From Oct. 7 to Oct. 11, Week of Respect will run throughout the Haddonfield School District with a number of activities and events planned for each school.
District Anti-Bullying Coordinator Dan Dortone explained that the purpose of the week is to ensure themes such as being globally responsible and civically minded resonate throughout the school year.
School clubs No Place for Hate, headed by Dean of Students Tracy Matozzo, and Friends of Rachel, headed by Dortone, are both planning to promote these themes through two actives that will be held in the school cafeteria throughout the week.
No Place for Hate will be encouraging students to sign a pledge of respect, promoting a proactive approach against bullying.
“If they hear anything or see anything, they are not just being a bystander,” Dortone said.
Dortone added that the idea of being proactive has been promoted around the school for several years now.
FOR will also be hosting its own activity, encouraging students and faculty to write positive and uplifting messages directed at both students and staff on strips of paper that will be folded into links for a “kindness chain.” Dortone said the hope is that the chain links will continue on as the school year progresses.
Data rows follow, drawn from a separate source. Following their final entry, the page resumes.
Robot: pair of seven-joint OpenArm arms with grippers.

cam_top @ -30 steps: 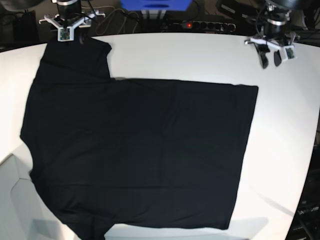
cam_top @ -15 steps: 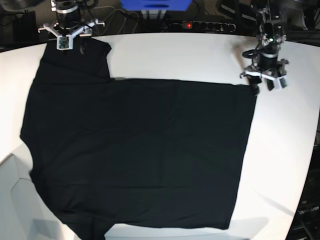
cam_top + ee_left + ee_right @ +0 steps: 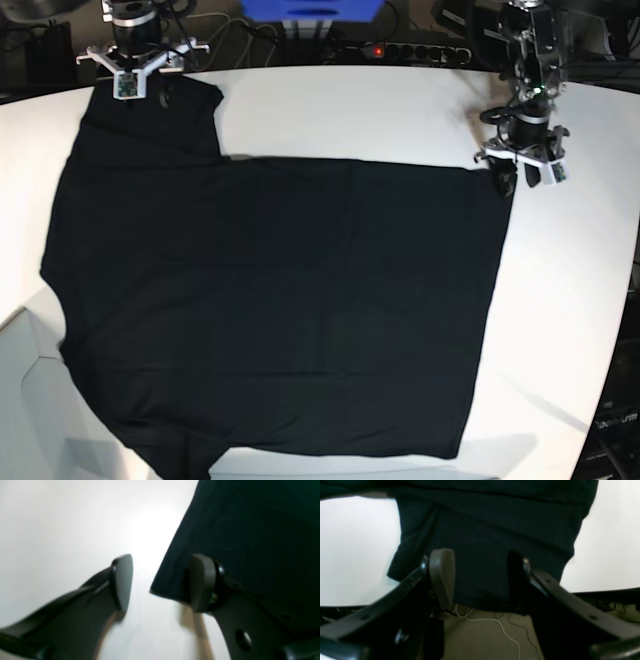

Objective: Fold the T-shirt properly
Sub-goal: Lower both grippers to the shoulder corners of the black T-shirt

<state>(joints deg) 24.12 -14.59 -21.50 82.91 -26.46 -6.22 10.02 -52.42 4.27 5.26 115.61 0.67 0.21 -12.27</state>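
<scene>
Right gripper (image 3: 140, 80): it hung at the far left of the table, over the edge of the shirt's far sleeve. Its jaws stood wide apart and held nothing; in its own wrist view, dark cloth lay between and beyond the two pads, and the floor and some cables showed below the table edge.

T-shirt (image 3: 280, 300): the black shirt lay spread flat across most of the white table (image 3: 350, 110), sleeves to the left, straight hem to the right. No fold showed in it. No label or print could be seen.

Left gripper (image 3: 522, 172): it sat low at the far right corner of the shirt. Its jaws were parted, one pad (image 3: 123, 581) over bare table and the other over the cloth, with the corner of the hem lying between them. It pinched nothing yet.

Step in hand: by the look of it, both arms were setting up to take the far edge of the shirt, one at each end.

Next move: each gripper would likely need to settle onto the cloth and press together on a single edge before lifting it toward the near side.
</scene>
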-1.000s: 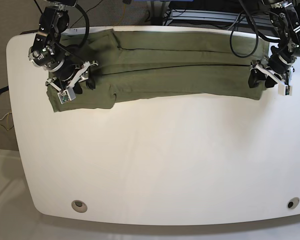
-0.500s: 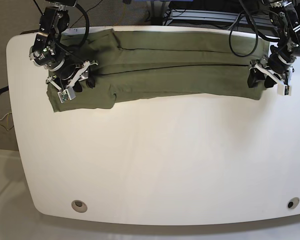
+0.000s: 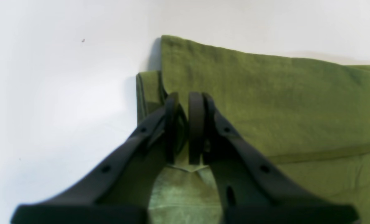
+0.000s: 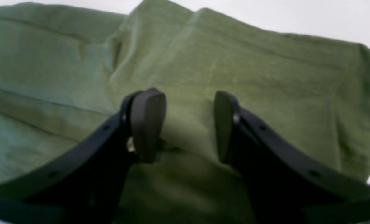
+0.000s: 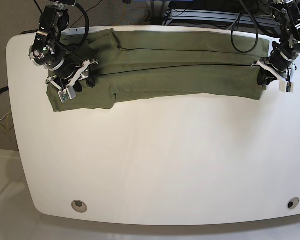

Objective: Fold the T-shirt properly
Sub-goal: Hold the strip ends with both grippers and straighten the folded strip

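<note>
**Mia:** What is on the far left of the white table (image 5: 155, 165)?

**Tom:** The right gripper (image 5: 81, 79). It sits on the sleeve end of the T-shirt (image 5: 180, 67). Its two black fingers (image 4: 147, 124) are apart, with a wide gap. Green cloth bulges up between them, but the fingers are not pressed on it.

**Mia:** Where is the T-shirt?

**Tom:** It lies along the back edge of the table, stretched in a long band from the left side to the right side. It is folded over itself, so you see long lines running across it. On the left, one flap hangs lower than the rest.

**Mia:** What is in the middle?

**Tom:** Just the long green band at the back, and bare white table in front of it. Two little round holes are near the front edge.

**Mia:** And on the right?

**Tom:** The left gripper (image 5: 263, 76). It is at the other end of the shirt, right at the corner. In the wrist view its fingers (image 3: 196, 124) are nearly together, with only a thin slit. A bit of green cloth edge is pinched in that slit.
</note>
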Motion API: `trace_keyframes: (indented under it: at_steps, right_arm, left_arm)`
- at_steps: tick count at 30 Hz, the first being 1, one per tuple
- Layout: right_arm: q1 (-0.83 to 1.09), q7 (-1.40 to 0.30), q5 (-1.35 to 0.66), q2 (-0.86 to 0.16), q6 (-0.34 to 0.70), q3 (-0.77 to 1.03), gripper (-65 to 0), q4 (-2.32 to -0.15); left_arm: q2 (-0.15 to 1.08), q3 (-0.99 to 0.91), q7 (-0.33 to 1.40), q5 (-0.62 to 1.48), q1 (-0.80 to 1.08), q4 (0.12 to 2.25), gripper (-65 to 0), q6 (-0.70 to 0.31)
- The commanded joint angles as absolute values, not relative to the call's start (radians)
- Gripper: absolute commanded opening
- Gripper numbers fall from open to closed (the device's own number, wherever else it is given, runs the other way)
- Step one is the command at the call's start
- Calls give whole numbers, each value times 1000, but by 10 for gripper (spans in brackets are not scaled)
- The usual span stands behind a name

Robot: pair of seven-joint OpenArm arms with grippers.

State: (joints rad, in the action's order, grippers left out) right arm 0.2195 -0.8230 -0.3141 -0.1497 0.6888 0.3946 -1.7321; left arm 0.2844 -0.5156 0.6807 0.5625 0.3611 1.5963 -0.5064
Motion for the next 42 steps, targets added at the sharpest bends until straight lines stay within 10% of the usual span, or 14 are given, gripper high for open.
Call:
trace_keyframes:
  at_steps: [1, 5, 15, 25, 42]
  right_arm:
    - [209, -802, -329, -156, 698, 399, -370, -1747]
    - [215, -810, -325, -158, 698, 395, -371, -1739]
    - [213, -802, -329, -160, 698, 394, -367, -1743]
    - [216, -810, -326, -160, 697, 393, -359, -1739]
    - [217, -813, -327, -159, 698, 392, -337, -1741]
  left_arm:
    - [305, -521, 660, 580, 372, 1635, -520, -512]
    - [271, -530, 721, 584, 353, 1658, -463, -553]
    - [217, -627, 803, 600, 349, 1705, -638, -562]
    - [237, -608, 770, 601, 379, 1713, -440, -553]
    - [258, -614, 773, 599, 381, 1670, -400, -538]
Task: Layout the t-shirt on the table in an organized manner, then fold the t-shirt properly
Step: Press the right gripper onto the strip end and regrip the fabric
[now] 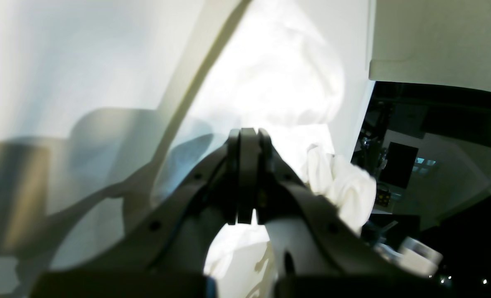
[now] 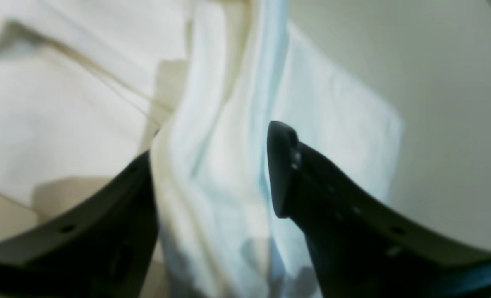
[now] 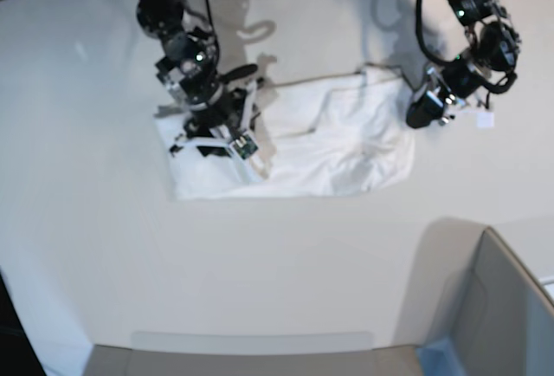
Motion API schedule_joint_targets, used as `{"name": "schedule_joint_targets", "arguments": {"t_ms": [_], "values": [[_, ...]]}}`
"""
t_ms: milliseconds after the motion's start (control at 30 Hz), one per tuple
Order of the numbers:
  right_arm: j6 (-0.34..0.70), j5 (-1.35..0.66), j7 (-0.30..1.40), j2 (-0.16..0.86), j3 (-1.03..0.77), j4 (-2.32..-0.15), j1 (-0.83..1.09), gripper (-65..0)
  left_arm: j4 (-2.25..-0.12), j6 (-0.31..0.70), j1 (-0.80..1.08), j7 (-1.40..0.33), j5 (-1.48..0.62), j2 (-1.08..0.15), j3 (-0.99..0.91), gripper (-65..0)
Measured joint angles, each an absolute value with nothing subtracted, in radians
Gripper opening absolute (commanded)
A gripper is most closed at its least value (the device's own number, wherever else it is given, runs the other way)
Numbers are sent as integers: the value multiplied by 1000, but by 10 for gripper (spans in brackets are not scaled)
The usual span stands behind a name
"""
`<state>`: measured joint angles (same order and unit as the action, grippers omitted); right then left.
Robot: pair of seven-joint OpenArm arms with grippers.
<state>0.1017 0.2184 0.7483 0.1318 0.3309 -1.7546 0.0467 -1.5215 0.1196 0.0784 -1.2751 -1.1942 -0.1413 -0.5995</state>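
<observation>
The right gripper (image 2: 212, 165), a pair of dark curved plastic fingers, stands with its jaws well apart. A draped fold of the white cloth t-shirt (image 2: 228, 124) hangs through the gap between them; the left-hand finger (image 2: 104, 215) lies against the cloth, while the other fingertip sits just beside it, and I cannot tell whether it touches. Nothing is clamped there.

The left gripper (image 1: 247, 140), of the same dark make, has its jaws pressed together with no gap showing. A bunch of white fabric (image 1: 344, 186) sits just beside its right flank, but whether any cloth is pinched between the tips cannot be told from this view.

The base view gives the layout that the wrist cameras miss. The t-shirt (image 3: 329, 146) lies spread as a rough rectangle, wrinkled and partly doubled over, on the large smooth white table (image 3: 260, 263), towards its far side. The right gripper (image 3: 227, 129) is over the shirt's edge on that view's left, amid rumpled cloth. The left gripper (image 3: 424, 107) is at the shirt's opposite end, on the view's right, near its upper corner. A grey box-like corner piece (image 3: 502, 307) occupies the near right of the table, well apart from the shirt.

The wrist views are blurred and bright; no print on the shirt can be made out in them, nor in the base view.
</observation>
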Motion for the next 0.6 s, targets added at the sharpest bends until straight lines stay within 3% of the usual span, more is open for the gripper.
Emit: {"name": "schedule_joint_targets", "arguments": {"t_ms": [267,600], "values": [[101,223,743,123,342,-1774,-3,-363,-1522,120,78,-1275,-1198,-141,-599,-650],[111,213,740,113,576,-1909,-17,-363,-1522,120,80,-1268,-1198,-148,-602,-650]]}}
With just a few links together now, Dortone expects the chain to reach down the school hallway following Week of Respect.
Dortone explained that although both No Place for Hate and FOR are considered two separate clubs, both he and Matozzo work closely together on the Kindness Campaign and that the clubs are as good as one at this point.
“The clubs have a very similar mission, so we combined them,” Dortone said.
Dortone said, in going forward with the environmental club’s composting initiative the school is also looking to tie in a day of respecting the Earth, in which the students will wear a green article of clothing.
“In a lot of schools, it’s tough to have everything resonate,” Dortone said. “But our student body is pretty united in the idea of trying to make this a better place for everybody,”
He said that almost every day he walks into the school he sees a ribbon drive or bake sale, raising money for causes, such as epilepsy and victims of Sandy Hook.
With their own cause, the environmental club kicked-off its composting program just recently after spending a week educating the student body and staff on which bins correspond to which type of recycling, such as what is classified as compost and recyclables.
In addition to the Week of Respect, the school will also be hosting a School Violence Awareness Week, which was just recently mandated by the state, although it has been nationally observed since 2003, roughly around the same time the Week of Respect was started.
However, Dortone explained that, unlike Week of Respect, which is focused more on activities and events, School Violence Awareness Week would be built into faculty lesson plans.
Carrying on the theme throughout the school year, Dortone said he is looking to do another event similar to Rachel’s Challenge from last year.
“We’re going to see what our options are at this point,” Dortone said.
He explained that he is currently looking into resources provided by the Camden County Prosecutor’s office to see what can be incorporated into the school year.